Red Hat Bugzilla – Bug 1013225
CONFIG_SCHEDSTATS isn't enabled due to performance impact (systemd-bootchart generates no bootcharts)
Last modified: 2015-09-03 23:23:40 EDT
Description of problem:
systemd-bootchart generates no (empty) bootcharts. The journal does not contain a message with MESSAGE_ID=9f26aa562cf440c2b16c773d0479b518.
Version-Release number of selected component (if applicable):
Steps to Reproduce:
1. Boot with init=/usr/lib/systemd/systemd-bootchart
2. Check the size of the generated svg in /run/log
The svg file is empty (size: 0 bytes).
A bootchart should have been generated and stored in /run/log.
I have reproduced this on a minimal install done from the F20 alpha netinstall iso.
I checked my system, and I have the same problem. But when I run systemd-bootchart from command line, then I see:
open /proc/schedstat: No such file or directory
The same message is shown during boot.
Created attachment 810072 [details]
# fgrep CONFIG_SCHEDSTATS /boot/config-*
/boot/config-3.12.0-0.rc3.git5.2.fc21.x86_64:# CONFIG_SCHEDSTATS is not set
/boot/config-3.12.0-0.rc4.git1.2.fc21.x86_64:# CONFIG_SCHEDSTATS is not set
/boot/config-3.12.0-0.rc6.git0.2.fc21.x86_64:# CONFIG_SCHEDSTATS is not set
We switched to enabling that only on debug builds a while ago. It seems that was turned off entirely with the final 3.11.0 build and has remained off since. Internal testing shows the option has a non-trivial performance impact for context switches.
We can turn this on in debug kernels again, but I'm not sure it's worthwhile. Given that there are other debug options enabled which slow things down even more, all a bootchart would show there is slow things being slow. It isn't typically what someone wants to measure.
*** Bug 1026506 has been marked as a duplicate of this bug. ***
Josh P., can you elaborate a bit on some of the scheduling performance impacts you saw during your measurements?
In my tests I did a lot of context switches under various CPU loads. I saw a ~5-10% drop in average context switch speed when CONFIG_SCHEDSTATS was enabled. It varied depending on number of CPUs, CPU load, kernel version, and other kernel config options.
The performance hit only seemed to happen on post-CFS kernels (>= 2.6.23). The previous O(1) scheduler didn't seem to have this issue.
That's odd. I'll take a look. it shouldn't be that expensive.
*** Bug 1046021 has been marked as a duplicate of this bug. ***
So how do I, as a user, turn this feature on at runtime (or boot-time)?
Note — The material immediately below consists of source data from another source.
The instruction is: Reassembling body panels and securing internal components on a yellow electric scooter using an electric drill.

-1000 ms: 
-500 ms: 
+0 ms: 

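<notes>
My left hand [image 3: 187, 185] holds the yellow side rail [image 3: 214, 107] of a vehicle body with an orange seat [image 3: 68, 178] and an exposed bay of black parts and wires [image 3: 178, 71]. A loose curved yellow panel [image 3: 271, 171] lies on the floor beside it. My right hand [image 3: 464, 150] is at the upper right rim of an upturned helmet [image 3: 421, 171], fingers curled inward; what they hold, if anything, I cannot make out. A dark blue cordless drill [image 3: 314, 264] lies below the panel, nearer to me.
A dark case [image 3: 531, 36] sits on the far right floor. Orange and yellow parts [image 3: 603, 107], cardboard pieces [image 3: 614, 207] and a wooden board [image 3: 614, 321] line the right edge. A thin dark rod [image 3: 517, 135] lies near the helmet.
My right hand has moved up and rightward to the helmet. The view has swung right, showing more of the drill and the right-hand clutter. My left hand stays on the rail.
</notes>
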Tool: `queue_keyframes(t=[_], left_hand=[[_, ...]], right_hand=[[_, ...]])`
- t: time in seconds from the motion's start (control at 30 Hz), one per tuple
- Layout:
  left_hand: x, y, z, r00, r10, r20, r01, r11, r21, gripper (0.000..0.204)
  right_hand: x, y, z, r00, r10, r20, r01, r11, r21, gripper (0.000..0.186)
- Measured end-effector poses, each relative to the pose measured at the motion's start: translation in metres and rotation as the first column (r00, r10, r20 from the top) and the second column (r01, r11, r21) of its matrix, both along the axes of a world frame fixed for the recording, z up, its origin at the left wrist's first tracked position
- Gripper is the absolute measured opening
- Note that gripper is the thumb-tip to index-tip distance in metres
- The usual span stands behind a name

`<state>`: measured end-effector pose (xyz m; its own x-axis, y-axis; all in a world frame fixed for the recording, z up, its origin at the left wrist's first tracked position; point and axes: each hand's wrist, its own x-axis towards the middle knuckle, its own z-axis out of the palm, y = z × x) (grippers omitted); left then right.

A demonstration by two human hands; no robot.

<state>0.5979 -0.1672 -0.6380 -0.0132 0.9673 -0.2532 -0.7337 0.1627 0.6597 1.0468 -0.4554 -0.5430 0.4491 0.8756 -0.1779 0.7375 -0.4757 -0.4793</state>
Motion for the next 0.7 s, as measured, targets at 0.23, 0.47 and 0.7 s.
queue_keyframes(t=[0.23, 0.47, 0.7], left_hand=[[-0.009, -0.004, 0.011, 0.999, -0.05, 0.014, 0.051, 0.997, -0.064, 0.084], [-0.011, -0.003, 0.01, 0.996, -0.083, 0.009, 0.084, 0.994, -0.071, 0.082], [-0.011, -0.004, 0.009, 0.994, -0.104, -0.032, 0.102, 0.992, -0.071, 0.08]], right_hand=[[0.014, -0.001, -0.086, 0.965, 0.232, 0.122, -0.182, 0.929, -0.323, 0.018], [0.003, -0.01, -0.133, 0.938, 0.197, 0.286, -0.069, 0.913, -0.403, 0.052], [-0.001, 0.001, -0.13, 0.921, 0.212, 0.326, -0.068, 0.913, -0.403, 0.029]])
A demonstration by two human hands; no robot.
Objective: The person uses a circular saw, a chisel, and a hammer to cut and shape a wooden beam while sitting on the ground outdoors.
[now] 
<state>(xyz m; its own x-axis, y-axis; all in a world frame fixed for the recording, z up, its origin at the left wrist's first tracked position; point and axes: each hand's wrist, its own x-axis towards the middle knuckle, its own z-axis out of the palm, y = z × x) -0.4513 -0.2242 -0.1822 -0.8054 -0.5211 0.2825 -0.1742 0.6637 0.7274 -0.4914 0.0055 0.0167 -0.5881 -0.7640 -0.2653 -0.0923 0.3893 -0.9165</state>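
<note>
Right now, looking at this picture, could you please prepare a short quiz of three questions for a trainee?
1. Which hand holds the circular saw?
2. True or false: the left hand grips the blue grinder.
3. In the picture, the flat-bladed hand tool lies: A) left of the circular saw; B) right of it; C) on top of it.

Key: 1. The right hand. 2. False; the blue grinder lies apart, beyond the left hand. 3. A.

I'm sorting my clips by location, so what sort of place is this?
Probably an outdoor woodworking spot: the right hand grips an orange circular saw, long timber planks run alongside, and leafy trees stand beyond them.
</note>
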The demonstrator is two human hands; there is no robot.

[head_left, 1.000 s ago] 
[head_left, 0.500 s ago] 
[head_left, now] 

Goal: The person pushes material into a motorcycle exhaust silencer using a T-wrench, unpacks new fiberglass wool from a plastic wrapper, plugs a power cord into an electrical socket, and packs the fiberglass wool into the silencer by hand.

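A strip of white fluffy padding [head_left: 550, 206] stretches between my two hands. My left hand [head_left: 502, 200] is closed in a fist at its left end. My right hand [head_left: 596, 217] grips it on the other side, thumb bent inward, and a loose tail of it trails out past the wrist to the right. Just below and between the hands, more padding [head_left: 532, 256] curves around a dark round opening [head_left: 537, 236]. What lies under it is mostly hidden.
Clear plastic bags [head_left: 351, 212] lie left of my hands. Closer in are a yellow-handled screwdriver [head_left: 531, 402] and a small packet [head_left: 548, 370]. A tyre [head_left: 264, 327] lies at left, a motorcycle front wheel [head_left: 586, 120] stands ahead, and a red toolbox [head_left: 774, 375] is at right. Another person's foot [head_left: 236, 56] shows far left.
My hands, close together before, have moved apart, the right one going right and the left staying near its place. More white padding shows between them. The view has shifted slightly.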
I need this to try bootcharting the GNOME login as part of https://bugzilla.gnome.org/show_bug.cgi?id=645756
I don't believe it is something that can be enabled at runtime. You'd need to rebuild a kernel with the config option set.
Having just also having been forced to compile a custom kernel, I consider this seriously retrograde. I happened to want latencytop which I had used used previously on Fedora.
What is the target audience of Fedora these days ? - the build created the perf tools, but we don't have low latency kernel, or latencytop ?. Where's the logic ?.
Decisions by the developers are making it hard to stay committed to Fedora.
It's turned off because of the performance impact and, according to comment #9, under investigation.
Has anyone actually gotten around to investigating why the performance impact of this option is noticable? Josh, Andi?
Tim took a look I believe. Unfortunately nothing conclusive. Maybe we ran the wrong workload.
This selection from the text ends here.